# TO DO
What lines of the data hold the string "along"? Pull each one out.

# RECORDED INFORMATION
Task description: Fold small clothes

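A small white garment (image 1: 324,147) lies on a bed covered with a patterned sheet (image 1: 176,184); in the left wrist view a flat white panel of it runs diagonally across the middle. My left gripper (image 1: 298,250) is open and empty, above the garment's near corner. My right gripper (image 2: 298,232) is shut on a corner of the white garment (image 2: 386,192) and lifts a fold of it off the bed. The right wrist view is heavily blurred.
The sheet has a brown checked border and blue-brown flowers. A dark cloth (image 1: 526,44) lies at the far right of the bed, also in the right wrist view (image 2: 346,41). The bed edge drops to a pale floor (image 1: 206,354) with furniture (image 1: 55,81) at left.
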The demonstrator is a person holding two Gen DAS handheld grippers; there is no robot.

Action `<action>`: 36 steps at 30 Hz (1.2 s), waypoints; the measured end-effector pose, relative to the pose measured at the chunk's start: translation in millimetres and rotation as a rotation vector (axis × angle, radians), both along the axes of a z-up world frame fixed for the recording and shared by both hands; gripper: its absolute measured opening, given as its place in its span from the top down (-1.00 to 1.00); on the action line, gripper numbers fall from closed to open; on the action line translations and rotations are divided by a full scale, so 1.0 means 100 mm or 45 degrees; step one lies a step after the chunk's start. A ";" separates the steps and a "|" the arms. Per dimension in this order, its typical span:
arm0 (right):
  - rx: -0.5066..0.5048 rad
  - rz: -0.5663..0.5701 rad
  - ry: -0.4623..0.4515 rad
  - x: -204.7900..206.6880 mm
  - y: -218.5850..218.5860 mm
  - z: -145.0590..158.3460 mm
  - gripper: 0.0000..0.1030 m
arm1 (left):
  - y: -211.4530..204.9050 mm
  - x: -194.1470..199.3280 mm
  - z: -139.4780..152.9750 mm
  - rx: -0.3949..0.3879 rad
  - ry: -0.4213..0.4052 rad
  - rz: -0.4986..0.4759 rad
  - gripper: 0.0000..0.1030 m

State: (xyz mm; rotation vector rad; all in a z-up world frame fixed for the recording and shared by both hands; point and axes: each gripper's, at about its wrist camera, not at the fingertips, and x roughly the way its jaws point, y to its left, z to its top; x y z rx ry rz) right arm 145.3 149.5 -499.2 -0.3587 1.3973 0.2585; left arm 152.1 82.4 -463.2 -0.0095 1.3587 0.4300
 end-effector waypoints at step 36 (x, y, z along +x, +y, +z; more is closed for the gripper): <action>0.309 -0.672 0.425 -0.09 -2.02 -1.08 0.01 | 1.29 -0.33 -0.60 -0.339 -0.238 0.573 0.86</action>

# SOLUTION TO THIS TASK
Action `<action>`: 36 steps at 30 Hz (1.2 s), waypoints; the measured end-effector pose, relative to the pose measured at the chunk's start: translation in millimetres and rotation as a rotation vector (axis × angle, radians), both along the axes of a z-up world frame fixed for the recording and shared by both hands; gripper: its absolute measured opening, given as its place in its span from the top down (-1.00 to 1.00); on the action line, gripper numbers fall from closed to open; on the action line translations and rotations are divided by a full scale, so 1.0 means 100 mm or 45 degrees; step one lies a step after the chunk's start. A ";" separates the steps and a "|" the arms. Per dimension in this order, its typical span:
 end-effector waypoints at step 36 (x, y, z along +x, +y, +z; more is closed for the gripper): <action>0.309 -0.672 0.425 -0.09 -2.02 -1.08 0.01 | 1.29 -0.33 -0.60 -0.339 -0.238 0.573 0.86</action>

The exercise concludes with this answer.